[[ Data for this task open ]]

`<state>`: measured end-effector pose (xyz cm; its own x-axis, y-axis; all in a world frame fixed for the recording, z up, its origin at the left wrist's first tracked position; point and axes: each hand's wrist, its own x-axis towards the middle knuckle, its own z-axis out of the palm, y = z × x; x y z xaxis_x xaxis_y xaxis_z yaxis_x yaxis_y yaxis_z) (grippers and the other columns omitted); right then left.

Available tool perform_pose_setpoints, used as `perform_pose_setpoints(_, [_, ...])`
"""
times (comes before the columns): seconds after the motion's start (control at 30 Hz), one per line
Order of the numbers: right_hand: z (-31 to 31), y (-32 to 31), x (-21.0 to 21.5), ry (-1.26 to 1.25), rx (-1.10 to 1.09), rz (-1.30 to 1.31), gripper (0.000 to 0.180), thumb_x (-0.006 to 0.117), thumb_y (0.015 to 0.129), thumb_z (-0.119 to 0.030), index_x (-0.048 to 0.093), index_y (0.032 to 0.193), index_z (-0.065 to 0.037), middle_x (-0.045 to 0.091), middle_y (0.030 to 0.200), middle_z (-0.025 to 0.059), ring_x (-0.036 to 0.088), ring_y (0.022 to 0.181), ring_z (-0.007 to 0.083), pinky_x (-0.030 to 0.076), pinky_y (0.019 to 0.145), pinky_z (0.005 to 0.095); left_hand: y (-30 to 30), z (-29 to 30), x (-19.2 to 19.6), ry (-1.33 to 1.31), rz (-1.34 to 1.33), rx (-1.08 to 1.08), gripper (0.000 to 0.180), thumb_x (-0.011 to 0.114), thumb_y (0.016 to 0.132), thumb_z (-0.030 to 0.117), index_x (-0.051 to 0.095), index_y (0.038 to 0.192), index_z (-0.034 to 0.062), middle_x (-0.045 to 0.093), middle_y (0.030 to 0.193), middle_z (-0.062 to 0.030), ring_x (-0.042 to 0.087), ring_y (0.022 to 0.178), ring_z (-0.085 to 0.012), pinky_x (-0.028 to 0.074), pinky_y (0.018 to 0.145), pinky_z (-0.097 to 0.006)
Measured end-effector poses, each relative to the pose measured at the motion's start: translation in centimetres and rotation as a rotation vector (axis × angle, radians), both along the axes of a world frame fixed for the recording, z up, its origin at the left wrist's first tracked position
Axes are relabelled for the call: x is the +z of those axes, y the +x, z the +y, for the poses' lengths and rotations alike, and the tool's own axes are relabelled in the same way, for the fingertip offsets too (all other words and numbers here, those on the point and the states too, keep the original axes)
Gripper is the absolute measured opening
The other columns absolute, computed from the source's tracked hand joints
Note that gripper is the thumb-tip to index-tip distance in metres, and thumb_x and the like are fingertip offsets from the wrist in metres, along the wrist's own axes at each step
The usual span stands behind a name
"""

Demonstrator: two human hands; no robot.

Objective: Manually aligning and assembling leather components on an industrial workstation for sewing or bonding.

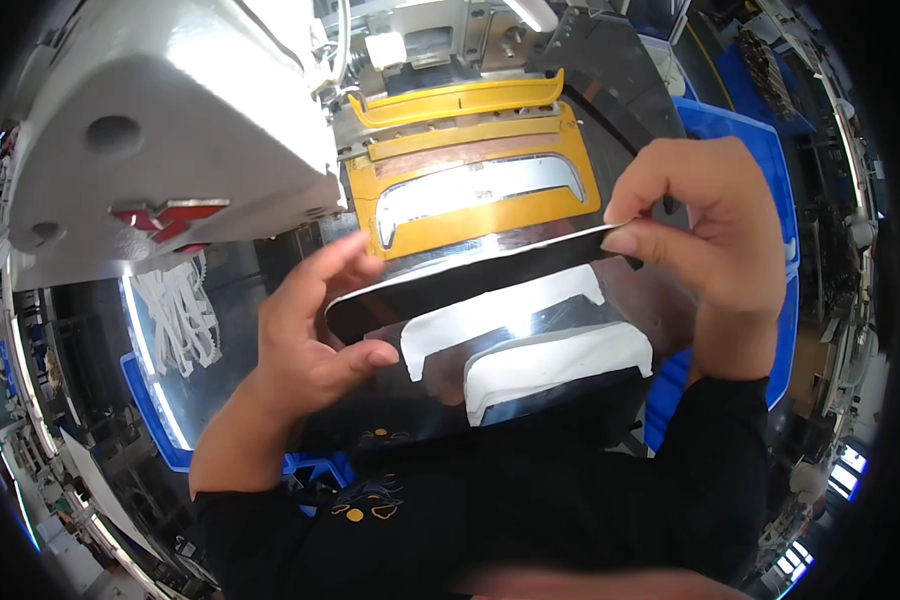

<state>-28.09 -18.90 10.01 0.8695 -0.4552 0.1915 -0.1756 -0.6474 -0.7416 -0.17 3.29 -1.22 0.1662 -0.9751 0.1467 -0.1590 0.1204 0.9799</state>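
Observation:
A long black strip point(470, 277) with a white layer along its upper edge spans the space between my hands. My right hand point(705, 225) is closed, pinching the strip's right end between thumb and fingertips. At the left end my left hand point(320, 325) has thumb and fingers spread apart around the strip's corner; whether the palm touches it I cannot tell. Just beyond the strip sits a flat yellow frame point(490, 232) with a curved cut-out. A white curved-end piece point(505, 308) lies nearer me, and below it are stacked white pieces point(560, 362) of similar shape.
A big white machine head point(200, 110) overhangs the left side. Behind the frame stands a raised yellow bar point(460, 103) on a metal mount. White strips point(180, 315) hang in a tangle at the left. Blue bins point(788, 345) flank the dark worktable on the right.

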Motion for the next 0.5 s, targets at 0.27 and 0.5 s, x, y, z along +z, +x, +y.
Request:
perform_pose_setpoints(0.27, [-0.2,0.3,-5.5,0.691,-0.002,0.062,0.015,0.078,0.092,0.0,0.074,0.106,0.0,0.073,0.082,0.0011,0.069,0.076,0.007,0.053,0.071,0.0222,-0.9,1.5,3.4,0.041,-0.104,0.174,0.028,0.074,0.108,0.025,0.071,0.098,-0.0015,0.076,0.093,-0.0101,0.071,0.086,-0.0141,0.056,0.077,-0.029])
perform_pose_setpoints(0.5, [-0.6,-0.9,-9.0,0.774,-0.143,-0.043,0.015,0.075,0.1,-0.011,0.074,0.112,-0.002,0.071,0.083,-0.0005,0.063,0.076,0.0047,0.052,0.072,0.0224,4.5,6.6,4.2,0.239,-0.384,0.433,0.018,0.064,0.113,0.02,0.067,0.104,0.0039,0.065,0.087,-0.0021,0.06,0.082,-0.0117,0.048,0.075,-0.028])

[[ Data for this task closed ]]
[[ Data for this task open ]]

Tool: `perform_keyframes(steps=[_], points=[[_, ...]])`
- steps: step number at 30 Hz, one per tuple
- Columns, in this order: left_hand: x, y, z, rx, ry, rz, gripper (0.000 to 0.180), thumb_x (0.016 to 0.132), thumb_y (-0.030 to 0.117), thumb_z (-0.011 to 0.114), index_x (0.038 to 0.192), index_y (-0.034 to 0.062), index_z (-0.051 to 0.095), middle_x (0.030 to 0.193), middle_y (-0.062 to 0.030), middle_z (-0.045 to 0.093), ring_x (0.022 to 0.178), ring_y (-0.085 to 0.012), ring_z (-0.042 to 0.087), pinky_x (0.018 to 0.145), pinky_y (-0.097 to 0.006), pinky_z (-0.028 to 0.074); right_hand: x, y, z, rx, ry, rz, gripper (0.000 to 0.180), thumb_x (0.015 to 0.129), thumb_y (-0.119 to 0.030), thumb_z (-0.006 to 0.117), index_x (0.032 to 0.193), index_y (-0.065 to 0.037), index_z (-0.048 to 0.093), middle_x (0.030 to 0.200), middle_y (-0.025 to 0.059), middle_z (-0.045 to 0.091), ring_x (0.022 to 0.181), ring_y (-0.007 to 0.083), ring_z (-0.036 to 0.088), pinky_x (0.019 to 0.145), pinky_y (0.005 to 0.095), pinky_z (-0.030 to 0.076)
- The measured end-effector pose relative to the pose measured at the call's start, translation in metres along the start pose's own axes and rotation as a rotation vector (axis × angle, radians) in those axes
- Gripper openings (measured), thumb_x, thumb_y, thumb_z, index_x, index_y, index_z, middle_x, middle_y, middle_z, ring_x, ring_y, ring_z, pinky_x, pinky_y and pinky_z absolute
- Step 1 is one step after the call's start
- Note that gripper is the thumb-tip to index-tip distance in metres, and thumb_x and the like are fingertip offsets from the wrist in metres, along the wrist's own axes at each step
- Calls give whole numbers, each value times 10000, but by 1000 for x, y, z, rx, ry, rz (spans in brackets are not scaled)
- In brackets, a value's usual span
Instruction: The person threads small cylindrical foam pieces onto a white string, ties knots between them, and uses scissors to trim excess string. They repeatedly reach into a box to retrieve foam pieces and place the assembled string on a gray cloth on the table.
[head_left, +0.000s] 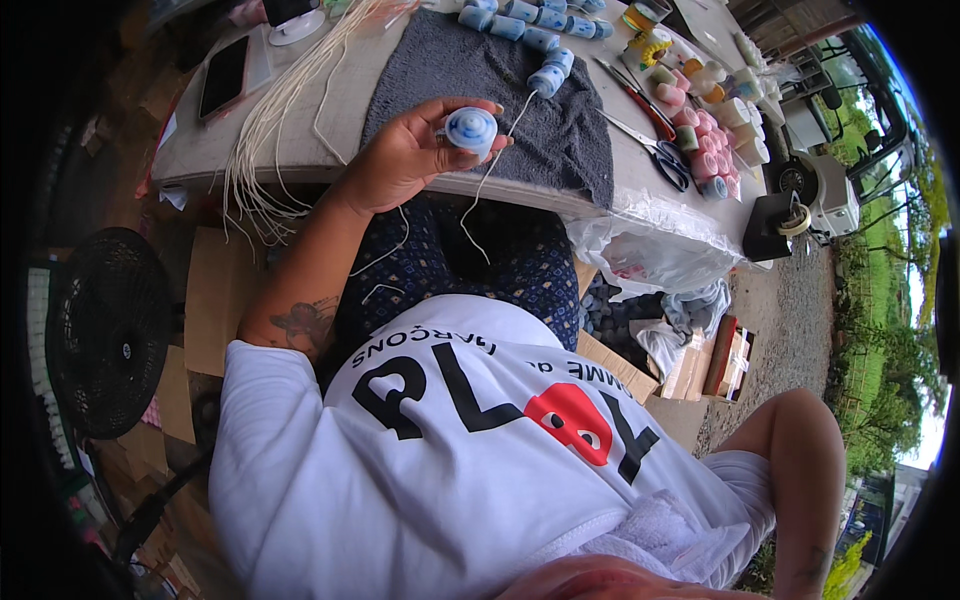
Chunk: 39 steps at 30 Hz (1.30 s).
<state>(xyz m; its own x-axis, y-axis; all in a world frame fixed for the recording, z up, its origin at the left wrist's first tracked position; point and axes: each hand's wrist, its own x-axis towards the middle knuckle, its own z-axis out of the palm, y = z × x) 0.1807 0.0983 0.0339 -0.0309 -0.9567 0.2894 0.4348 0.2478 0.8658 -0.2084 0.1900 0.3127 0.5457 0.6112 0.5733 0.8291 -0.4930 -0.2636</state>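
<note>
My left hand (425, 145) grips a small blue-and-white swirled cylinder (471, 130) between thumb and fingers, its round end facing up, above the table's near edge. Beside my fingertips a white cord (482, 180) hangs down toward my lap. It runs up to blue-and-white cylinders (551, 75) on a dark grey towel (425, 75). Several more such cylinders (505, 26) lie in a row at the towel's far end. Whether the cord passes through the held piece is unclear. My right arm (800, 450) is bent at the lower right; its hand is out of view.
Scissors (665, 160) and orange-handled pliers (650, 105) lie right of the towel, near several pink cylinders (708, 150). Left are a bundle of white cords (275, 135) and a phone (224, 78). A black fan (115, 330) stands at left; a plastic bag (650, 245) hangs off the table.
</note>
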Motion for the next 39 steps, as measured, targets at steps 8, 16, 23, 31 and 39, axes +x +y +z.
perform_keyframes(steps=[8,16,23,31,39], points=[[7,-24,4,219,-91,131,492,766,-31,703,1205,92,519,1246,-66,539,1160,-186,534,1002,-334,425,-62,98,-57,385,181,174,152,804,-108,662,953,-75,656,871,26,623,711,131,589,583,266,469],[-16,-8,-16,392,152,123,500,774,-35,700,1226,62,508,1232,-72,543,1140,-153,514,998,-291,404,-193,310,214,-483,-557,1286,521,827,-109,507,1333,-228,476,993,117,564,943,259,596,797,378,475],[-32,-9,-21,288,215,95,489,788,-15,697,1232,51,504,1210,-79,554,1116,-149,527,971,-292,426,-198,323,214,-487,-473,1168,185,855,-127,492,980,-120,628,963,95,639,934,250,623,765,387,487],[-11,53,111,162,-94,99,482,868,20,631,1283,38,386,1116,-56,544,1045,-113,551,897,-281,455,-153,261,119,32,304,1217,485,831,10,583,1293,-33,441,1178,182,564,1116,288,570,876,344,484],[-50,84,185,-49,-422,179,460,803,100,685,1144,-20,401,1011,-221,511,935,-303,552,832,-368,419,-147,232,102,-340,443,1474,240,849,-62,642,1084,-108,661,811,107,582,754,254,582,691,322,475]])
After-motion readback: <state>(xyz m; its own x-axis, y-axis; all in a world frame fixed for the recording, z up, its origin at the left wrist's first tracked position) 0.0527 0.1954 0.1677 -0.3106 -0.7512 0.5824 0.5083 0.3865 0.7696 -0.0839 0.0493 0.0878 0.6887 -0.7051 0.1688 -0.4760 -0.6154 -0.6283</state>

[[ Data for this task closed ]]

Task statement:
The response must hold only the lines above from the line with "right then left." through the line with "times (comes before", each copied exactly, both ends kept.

Written answer:
`<state>`: measured end-effector pose (xyz cm; its own x-axis, y-axis; all in a world frame fixed for the recording, z up, its origin at the left wrist's first tracked position; point and axes: each hand's wrist, its own x-axis towards the middle knuckle, its own z-axis out of the palm, y = z × x; x y z xaxis_x xaxis_y xaxis_z yaxis_x yaxis_y yaxis_z) (grippers and the other columns omitted); right then left.

Available tool perform_pose_setpoints, used as `perform_pose_setpoints(_, [_, ...])`
"""
times (comes before the columns): seconds after the motion's start (control at 30 Hz), one per line

This exercise has no more to it.